Fragmento del Paraíso




La  casa donde vivíamos estaba a tres kilómetros del pueblo y de la playa;  en un cerro y casi en el centro de un círculo que dibujaba el horizonte. Por el norte, cerros más altos llenos de olivos y almendros y en el horizonte el cielo, por el sur cerros más bajos con viñas y huertos, y en el horizonte el mar. Abajo, a sus pies, el pozo y la cañada, nuestro río.

La casa tenia dos naves; eran de muros de piedra muy anchos. La delantera y principal fue la primera que se construyó. Tenía el suelo en blanco y negro,  el clásico ajedrezado, y el techo de obra. Mientas la parte trasera, a pesar de ser más nueva, tenía el suelo de tierra y los techos de caña y madera. En esta segunda nave estaba la cocina, un cuarto trastero en el que había un ropero antiguo con una luna que a mi me parecía entonces muy grande porque yo era pequeña, y un corral donde mi abuela  criaba gallinas y conejos.

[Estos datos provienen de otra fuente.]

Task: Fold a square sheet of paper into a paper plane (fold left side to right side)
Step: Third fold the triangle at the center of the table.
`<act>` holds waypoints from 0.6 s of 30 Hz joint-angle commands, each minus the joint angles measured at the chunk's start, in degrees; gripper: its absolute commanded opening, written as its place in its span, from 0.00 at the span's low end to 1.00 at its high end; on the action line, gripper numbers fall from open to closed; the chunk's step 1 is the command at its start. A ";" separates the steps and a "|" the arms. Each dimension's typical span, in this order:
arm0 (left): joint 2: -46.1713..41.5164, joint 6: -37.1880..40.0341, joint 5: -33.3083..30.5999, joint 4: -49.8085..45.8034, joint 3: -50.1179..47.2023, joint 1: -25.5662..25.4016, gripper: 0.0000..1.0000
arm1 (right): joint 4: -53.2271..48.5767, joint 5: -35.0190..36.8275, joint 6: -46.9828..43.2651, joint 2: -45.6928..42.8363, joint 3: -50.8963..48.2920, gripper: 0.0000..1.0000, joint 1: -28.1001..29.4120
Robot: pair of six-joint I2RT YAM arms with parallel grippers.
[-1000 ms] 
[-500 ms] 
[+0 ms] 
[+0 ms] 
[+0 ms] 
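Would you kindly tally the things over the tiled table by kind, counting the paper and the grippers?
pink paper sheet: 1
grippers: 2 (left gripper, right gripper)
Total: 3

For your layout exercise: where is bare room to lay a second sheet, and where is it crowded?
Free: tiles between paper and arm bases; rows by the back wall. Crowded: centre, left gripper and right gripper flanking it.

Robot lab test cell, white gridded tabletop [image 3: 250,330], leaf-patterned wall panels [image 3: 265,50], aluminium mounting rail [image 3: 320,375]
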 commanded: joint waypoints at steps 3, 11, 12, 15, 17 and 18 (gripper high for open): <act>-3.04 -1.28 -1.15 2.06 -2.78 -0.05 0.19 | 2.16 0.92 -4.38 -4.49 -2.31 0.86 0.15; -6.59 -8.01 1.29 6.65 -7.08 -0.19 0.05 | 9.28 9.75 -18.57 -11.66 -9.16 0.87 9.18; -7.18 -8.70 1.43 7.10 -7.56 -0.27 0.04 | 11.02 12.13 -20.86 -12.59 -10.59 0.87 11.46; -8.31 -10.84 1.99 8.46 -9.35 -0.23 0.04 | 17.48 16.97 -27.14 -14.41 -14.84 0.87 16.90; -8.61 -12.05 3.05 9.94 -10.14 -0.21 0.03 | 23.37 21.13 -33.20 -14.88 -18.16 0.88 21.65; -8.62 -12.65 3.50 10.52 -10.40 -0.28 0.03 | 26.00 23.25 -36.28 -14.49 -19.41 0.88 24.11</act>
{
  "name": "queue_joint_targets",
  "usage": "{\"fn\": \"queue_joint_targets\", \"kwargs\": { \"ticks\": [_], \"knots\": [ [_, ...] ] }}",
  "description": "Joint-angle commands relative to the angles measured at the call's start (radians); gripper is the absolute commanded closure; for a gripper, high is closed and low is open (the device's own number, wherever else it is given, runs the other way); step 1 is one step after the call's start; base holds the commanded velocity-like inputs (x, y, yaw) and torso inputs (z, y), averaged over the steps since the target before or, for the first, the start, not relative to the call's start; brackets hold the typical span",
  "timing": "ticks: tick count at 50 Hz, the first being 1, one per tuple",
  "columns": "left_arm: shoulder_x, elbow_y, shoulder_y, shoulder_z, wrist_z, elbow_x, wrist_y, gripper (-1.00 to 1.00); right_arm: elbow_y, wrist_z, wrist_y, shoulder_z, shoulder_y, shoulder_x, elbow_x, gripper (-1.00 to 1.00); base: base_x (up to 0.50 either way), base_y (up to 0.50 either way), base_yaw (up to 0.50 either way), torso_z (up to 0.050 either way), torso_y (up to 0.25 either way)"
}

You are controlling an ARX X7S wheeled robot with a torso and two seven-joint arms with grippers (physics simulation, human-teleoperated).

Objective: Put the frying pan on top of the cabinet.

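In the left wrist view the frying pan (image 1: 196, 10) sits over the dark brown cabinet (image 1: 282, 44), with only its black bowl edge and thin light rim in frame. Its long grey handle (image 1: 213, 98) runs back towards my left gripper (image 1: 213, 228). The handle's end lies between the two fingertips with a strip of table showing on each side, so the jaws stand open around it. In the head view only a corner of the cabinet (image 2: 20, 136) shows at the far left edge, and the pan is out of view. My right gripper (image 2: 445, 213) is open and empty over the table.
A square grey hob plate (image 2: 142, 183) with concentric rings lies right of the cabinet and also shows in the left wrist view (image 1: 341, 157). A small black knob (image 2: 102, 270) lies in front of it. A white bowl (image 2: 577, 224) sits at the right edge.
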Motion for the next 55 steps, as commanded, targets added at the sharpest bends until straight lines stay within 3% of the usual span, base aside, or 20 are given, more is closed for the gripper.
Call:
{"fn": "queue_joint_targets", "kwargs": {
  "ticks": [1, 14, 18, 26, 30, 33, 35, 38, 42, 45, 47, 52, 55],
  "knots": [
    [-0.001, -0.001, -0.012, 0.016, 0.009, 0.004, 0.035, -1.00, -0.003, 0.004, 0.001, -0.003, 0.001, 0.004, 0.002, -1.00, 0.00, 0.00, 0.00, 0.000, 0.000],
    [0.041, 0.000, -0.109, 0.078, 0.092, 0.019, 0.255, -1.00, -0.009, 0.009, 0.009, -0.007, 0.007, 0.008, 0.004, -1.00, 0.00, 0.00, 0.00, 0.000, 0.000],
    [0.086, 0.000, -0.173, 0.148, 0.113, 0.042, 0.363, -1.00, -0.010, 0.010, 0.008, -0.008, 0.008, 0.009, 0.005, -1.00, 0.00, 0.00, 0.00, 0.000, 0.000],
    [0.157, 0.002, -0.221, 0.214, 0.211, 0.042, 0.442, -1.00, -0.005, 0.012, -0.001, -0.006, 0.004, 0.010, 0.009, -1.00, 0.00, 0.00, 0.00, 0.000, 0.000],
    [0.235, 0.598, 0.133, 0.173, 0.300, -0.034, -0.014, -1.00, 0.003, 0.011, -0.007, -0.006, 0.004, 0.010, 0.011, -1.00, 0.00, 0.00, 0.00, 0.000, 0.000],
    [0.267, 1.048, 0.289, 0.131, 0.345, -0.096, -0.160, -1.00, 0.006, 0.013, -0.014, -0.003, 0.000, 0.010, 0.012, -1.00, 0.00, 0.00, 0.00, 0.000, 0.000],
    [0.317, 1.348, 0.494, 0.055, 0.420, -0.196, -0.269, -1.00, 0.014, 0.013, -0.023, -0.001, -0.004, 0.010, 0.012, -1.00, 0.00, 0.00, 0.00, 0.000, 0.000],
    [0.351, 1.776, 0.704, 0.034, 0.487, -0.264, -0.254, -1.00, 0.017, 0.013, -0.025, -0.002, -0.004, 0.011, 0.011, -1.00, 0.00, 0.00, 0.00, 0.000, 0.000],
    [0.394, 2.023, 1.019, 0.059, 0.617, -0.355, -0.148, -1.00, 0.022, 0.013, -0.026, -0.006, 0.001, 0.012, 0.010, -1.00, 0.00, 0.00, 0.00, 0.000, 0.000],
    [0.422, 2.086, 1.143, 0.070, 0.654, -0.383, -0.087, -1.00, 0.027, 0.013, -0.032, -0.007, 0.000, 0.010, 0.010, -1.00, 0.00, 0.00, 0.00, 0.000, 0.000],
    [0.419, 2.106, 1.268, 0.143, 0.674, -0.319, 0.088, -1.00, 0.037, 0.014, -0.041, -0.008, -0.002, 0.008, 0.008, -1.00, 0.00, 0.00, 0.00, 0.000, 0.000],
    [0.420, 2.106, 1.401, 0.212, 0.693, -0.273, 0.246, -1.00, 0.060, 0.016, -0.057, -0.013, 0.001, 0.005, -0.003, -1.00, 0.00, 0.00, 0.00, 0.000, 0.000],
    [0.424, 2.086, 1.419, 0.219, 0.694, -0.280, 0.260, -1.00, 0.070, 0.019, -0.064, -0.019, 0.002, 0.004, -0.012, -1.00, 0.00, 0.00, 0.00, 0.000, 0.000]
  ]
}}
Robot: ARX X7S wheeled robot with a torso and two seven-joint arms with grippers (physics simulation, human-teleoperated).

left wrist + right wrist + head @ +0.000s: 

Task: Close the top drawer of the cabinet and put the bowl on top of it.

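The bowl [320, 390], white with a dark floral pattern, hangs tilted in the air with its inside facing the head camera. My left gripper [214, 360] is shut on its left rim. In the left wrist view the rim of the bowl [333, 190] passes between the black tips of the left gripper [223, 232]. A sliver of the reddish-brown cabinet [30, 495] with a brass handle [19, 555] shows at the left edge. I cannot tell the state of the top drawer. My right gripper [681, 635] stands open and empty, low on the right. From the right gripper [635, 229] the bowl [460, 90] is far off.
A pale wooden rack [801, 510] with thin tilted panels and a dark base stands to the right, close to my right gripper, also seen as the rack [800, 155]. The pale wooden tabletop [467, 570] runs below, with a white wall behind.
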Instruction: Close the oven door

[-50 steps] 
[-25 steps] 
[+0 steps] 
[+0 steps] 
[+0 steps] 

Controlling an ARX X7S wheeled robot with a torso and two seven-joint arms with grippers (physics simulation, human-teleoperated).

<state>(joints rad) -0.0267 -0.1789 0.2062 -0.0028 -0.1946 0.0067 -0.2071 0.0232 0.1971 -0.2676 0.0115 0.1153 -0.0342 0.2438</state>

Delante de la primera nave, había un porche con un poyete también en blanco y negro. El porche miraba al pozo y a los huertos de abajo, que se encontraban  a unos cien metros bajando por un caminito estrecho y en pendiente. A mitad de camino se encontraba la alberca grande, donde nunca nos bañábamos porque estaba muy sucia. Nos decían que tenia serpientes venenosas y larguísimas, pero nunca llegamos a ver ninguno de esos monstruos y sí alguna que otra inofensiva culebra de agua. Lo que sí tenía la alberca grande era muchas  ranas y, durante un temporada larga, también tuvo peces de colores. Cuando subíamos por la cuesta del pozo a la casa, con los cántaros o los cubos de agua, aquel era el sitio de descanso. Allí nos entreteníamos jugando a perseguir hilanderas o a tirar piedras al agua. Se nos pasaba el tiempo volando curioseando en los huertos cercanos, comiendo guisantes o habas crudas. Alrededor de la alberca grande había un chirimoyo, un granado, orégano en el mismo caño del salida del agua de la alberca y algunas pitas grandes con pitones tan altos como palmeras. Había también allí un precioso Paraíso.


Fragmento del Paraíso.


Por la mañana me despertaba el sol que cruzaba la ventana para deslizarse suavemente por mi cama. Los domingos, antes de levantarme, mi abuela preparaba el baño. Lo colocaba en el centro de la habitación y situaba muy cerca el brasero con los carbones encendidos; me acuerdo como agitaba el soplillo hasta verlos enrojecer. Luego, con cuidadosa parsimonia, disponía mi ropa limpia en la silla baja de enea mientras se calentaba el agua en la cocina. Cuando estaba a punto de hervir, la vertía en aquella bañera redonda de lata y la mezclaba con la fría hasta conseguir la temperatura adecuada. Cuando todo estaba perfecto, solo entonces, me dejaba que me introdujera en baño de zinc, culminando la ceremonia cuando esparcía sobre los carbones incandescentes del  brasero unas ramitas de alhucema y toda la habitación se impregnaba de un olor celestial. En verdad, allí, estábamos más cerca del cielo que de la tierra, porque el lugar que pisábamos era el Paraíso verdadero.

 


Un día de invierno inusualmente luminoso

El sol va calentando, de nuevo, la tierra; los pájaros recobran su natural jolgorio mañanero; los caracoles suben por los hinojares; los almendros escurren gotita a gotita el agua que les sobra, luciendo de nuevo todo su blanco esplendor. Y la tierra va desprendiendo, poco a poco, un olorcillo agradable, dulce y placentero, un olor que te reconcilia con el mundo: el olor a tierra mojada de los días de inviernos inusualmente luminosos.

Libre


Vivíamos en un eterno Paraíso de risas y juegos. Cogíamos hilanderas y les atábamos un hilo a la cola para verlas volar en corto, sometiéndolas. Éramos un poco crueles, como todos los niños. Luego crecimos y descubrimos  el valor  de la libertad.